Recorded data:
▼
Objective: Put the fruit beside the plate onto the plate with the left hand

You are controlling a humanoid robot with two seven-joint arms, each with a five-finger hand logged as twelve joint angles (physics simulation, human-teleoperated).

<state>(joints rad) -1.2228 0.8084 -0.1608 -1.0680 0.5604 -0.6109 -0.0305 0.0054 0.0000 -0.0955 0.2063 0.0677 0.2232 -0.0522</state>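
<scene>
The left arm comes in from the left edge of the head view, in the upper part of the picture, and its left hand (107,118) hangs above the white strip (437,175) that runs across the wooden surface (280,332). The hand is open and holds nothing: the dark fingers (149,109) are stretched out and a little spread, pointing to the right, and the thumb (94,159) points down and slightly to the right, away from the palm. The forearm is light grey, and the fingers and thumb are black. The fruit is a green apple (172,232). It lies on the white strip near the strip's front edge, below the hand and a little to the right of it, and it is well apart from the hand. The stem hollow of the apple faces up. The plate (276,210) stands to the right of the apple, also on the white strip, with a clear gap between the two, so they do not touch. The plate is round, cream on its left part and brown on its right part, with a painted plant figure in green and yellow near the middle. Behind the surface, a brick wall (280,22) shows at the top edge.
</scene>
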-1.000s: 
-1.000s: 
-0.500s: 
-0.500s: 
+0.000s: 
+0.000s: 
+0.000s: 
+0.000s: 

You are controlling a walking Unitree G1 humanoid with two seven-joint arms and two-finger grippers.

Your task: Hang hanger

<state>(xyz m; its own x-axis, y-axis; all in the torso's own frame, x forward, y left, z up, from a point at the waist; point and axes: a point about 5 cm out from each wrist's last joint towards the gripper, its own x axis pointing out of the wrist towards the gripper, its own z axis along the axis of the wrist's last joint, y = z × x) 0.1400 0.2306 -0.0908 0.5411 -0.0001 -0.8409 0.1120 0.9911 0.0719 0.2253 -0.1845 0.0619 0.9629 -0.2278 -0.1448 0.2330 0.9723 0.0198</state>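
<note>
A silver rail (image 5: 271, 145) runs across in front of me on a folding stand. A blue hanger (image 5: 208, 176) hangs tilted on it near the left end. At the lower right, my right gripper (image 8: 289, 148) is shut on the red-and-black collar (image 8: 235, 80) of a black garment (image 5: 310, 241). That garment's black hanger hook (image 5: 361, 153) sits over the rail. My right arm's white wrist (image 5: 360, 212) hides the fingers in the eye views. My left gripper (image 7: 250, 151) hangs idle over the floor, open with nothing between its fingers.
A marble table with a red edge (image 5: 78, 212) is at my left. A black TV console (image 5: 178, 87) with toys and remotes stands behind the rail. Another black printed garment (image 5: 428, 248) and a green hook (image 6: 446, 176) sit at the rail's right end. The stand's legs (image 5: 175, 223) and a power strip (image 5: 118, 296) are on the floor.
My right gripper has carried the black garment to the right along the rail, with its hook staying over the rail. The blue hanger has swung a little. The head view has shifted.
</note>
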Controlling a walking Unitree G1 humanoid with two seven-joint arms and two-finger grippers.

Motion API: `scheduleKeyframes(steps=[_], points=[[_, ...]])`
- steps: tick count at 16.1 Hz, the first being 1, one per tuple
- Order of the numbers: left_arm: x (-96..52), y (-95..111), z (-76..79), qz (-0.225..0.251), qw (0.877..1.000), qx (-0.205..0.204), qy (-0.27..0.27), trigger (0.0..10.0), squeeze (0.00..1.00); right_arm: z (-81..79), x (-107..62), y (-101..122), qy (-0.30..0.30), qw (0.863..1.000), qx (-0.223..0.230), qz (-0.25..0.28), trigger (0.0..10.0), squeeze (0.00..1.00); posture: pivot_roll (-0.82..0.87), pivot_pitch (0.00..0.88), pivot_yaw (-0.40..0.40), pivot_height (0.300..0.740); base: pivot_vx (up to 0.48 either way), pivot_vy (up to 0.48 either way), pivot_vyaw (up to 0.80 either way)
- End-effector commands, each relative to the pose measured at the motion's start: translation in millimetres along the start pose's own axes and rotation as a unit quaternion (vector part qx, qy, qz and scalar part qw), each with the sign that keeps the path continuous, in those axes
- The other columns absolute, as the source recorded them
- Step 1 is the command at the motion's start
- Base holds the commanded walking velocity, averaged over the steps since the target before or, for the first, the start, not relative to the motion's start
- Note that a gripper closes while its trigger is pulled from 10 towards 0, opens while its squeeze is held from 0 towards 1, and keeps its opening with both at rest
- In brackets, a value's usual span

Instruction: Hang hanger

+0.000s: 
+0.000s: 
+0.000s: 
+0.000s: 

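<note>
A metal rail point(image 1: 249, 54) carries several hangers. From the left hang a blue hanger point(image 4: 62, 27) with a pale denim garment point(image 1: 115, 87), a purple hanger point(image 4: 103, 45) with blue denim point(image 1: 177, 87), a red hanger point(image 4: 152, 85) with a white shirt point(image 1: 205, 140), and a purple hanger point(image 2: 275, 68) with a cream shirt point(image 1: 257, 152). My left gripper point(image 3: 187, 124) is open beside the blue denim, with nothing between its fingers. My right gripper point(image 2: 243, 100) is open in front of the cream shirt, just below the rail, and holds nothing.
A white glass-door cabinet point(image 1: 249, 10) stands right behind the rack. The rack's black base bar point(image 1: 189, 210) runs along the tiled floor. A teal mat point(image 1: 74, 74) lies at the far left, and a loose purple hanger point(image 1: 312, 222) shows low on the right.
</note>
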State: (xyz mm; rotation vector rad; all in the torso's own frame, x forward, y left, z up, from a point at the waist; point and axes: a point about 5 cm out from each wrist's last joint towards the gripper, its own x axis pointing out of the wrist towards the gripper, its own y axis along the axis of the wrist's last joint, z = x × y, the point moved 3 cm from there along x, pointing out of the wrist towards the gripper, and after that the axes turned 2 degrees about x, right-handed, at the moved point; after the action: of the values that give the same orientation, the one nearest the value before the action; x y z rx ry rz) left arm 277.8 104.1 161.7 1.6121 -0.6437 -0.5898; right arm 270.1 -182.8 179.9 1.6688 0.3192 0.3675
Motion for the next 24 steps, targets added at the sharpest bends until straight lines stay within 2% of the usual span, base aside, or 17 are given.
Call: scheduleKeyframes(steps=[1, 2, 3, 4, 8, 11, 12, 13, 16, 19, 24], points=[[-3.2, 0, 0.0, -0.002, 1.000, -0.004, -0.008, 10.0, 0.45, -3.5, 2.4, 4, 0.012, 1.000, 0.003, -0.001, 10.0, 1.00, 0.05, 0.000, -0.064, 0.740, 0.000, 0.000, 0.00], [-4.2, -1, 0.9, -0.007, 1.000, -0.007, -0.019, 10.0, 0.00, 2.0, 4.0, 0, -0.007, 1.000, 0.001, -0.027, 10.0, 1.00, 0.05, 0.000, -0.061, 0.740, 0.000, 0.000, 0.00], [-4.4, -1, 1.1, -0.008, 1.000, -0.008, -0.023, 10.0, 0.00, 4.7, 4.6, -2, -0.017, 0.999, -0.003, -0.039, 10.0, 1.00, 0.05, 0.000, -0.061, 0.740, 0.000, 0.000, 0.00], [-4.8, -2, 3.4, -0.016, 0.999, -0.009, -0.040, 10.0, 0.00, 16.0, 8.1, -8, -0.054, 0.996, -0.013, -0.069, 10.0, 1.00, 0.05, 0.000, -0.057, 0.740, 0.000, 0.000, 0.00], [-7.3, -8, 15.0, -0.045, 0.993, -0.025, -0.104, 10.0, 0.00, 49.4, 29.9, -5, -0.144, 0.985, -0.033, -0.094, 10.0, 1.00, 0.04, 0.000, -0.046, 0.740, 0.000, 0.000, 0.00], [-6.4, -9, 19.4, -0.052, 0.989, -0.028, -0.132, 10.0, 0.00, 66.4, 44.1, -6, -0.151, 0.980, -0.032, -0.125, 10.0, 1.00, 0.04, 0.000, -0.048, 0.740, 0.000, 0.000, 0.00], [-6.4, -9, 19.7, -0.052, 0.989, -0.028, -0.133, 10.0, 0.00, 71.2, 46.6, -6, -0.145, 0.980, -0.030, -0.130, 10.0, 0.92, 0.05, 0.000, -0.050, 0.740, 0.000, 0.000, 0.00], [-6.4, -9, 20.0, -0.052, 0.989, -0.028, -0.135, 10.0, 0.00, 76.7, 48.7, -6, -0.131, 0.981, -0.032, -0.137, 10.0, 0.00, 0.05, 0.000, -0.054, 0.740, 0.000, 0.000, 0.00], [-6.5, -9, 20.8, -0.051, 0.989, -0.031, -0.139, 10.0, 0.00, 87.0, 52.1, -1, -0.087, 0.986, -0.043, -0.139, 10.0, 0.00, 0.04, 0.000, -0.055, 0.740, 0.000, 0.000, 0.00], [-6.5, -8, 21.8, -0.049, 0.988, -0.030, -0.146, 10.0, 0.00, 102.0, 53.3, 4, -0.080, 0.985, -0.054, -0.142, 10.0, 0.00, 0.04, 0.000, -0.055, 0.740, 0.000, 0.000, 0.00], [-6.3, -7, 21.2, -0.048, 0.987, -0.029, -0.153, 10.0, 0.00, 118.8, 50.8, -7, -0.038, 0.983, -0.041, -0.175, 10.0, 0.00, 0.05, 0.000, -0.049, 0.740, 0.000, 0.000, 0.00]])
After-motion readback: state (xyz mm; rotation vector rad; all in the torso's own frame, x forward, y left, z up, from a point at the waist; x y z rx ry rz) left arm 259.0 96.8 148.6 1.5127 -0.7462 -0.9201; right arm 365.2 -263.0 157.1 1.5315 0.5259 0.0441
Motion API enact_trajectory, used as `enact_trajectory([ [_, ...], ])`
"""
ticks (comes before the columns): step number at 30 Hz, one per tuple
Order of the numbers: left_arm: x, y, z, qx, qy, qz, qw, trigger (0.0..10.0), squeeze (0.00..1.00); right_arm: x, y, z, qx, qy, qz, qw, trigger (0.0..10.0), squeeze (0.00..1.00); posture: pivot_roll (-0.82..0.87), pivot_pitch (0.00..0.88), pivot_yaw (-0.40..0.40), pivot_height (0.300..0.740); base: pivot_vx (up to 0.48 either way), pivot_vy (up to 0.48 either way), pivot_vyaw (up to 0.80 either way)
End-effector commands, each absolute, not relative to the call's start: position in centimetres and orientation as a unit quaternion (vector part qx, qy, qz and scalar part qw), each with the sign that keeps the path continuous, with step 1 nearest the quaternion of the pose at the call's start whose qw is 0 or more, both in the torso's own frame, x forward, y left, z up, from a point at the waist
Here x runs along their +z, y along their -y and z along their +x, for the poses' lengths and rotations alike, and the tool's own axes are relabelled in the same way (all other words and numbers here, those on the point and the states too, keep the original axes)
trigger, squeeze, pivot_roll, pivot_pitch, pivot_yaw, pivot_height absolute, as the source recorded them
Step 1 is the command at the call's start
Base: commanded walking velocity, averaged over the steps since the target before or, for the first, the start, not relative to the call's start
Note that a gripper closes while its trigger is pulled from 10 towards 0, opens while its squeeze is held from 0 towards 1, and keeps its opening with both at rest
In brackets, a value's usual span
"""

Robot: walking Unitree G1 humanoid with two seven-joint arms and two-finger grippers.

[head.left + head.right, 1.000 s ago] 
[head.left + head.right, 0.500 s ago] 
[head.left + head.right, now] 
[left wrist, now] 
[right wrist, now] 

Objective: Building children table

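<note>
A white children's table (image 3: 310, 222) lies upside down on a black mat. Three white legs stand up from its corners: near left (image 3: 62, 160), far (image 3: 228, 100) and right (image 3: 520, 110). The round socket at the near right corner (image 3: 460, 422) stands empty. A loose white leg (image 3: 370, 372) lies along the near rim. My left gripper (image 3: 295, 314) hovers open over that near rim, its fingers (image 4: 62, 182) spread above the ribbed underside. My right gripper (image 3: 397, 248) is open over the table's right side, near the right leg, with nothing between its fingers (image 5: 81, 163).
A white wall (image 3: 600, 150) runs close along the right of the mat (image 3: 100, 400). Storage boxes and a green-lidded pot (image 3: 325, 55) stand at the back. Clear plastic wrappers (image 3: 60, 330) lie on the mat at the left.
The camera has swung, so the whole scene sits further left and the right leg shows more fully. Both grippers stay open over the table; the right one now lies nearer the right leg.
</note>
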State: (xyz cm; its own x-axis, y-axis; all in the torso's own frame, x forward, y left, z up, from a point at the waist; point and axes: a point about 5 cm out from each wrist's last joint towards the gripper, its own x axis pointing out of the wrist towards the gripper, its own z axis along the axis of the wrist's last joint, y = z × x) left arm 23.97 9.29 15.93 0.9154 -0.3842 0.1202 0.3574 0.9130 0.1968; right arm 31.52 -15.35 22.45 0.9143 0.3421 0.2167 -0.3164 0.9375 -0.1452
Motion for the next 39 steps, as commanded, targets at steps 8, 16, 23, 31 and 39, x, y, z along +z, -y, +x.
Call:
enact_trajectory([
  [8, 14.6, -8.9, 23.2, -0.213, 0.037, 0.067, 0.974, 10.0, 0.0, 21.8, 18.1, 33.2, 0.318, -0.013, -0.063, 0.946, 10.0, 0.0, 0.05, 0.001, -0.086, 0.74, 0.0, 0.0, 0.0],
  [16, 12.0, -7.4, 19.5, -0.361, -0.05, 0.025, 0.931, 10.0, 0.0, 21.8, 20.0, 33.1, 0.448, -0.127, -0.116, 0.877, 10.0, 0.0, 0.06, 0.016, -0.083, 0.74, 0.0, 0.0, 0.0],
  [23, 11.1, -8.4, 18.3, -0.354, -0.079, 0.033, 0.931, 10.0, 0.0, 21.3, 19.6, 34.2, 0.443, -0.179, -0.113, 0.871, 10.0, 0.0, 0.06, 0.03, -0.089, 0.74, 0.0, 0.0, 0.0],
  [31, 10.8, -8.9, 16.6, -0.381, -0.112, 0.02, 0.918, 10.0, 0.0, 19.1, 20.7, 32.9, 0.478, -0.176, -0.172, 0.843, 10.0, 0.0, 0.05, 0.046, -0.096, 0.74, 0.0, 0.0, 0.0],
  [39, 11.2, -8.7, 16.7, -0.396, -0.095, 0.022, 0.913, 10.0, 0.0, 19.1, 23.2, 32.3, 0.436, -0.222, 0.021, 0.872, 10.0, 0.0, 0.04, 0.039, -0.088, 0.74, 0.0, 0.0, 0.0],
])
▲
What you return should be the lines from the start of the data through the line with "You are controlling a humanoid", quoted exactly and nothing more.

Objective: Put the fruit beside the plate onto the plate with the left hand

You are controlling a humanoid robot with two seven-joint arms, each with a five-finger hand logged as twelve joint angles (physics simulation, human-teleoperated).

With the answer given, the exercise is complete.